§ Work required:
The required output is the exact run of lines from the one that contains "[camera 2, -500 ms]" to the end of the data, with every picture left out.

-=-=-

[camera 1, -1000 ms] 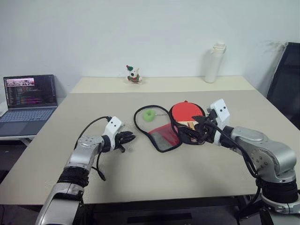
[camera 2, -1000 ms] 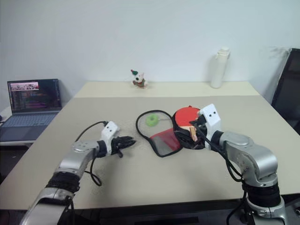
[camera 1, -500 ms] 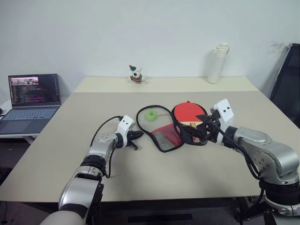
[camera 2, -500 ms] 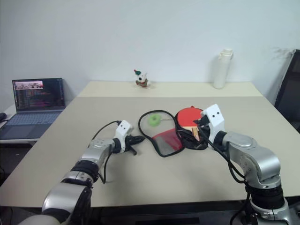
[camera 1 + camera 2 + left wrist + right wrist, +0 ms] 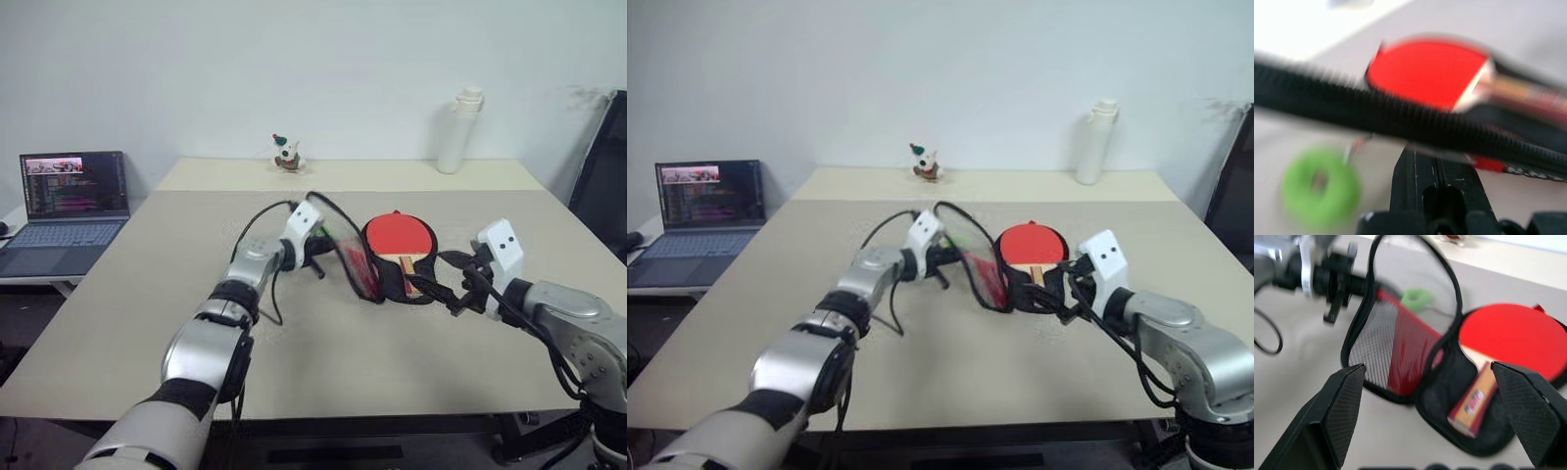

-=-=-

§ Answer to this problem:
[camera 2, -500 ms] 
[camera 1 + camera 2 + left wrist + right wrist, +0 ms] 

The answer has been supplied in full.